*WHAT TO PRODUCE:* Please output every line of the material as it stands, without the pictures.

- Opening Delimiter -

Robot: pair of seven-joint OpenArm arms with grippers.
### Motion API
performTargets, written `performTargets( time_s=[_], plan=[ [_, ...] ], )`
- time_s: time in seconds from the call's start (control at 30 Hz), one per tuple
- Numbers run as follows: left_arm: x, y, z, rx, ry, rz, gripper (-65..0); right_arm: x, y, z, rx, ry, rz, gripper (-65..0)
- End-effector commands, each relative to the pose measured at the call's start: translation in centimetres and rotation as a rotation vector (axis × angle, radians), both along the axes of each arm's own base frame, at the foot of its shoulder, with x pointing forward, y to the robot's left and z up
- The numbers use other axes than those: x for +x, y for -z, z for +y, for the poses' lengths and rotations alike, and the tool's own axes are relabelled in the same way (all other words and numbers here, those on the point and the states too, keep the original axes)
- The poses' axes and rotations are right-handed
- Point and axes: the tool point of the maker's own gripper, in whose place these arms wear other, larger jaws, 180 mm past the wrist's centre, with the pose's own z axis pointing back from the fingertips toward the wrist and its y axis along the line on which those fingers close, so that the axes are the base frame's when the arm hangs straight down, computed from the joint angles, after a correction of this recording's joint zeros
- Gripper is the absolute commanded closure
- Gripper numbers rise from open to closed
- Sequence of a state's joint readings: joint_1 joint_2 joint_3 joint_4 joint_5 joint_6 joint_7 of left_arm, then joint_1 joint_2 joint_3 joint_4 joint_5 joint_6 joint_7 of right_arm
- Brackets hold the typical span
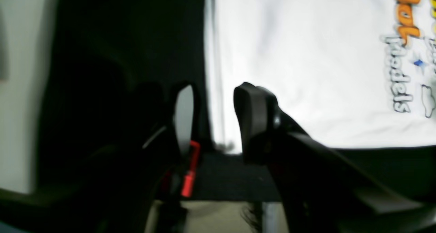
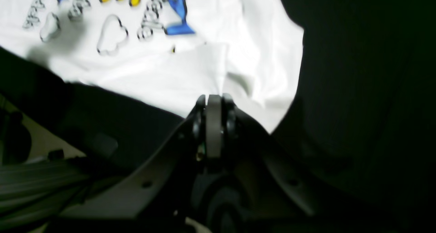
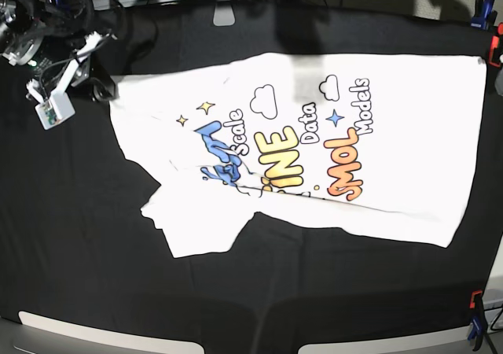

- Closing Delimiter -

*ANSWER SECTION:*
Robot: pair of seven-joint OpenArm arms with grippers.
### Motion API
performTargets, written `performTargets( time_s=[_], plan=[ [_, ...] ], )`
- time_s: time in seconds from the call's start (control at 30 Hz), one per tuple
- Numbers run as follows: left_arm: x, y, z, rx, ry, rz, gripper (-65..0); right_arm: x, y, z, rx, ry, rz, gripper (-65..0)
- End-effector commands, each relative to the pose measured at the call's start: translation in centimetres and rotation as a rotation vector (axis × angle, radians), both along the axes of each arm's own base frame, at the foot of its shoulder, with x pointing forward, y to the robot's left and z up
- The numbers use other axes than those: x for +x, y for -z, z for +y, for the poses' lengths and rotations alike, and the tool's own axes are relabelled in the same way (all other words and numbers here, those on the point and the states too, keep the original axes)
- The poses' axes and rotations are right-handed
- Point and axes: the tool point of the maker's own gripper, in whose place these arms wear other, larger jaws, 180 mm past the wrist's centre, with the pose's own z axis pointing back from the fingertips toward the wrist and its y axis along the line on which those fingers close, so that the axes are the base frame's when the arm hangs straight down, computed from the joint angles, after a correction of this recording's joint zeros
- Gripper is the absolute commanded closure
- Gripper numbers rise from open to closed
- Sequence of a state's joint readings: joint_1 joint_2 joint_3 joint_4 joint_5 joint_6 joint_7 of left_arm, then joint_1 joint_2 joint_3 joint_4 joint_5 joint_6 joint_7 of right_arm
- Brackets hold the typical span

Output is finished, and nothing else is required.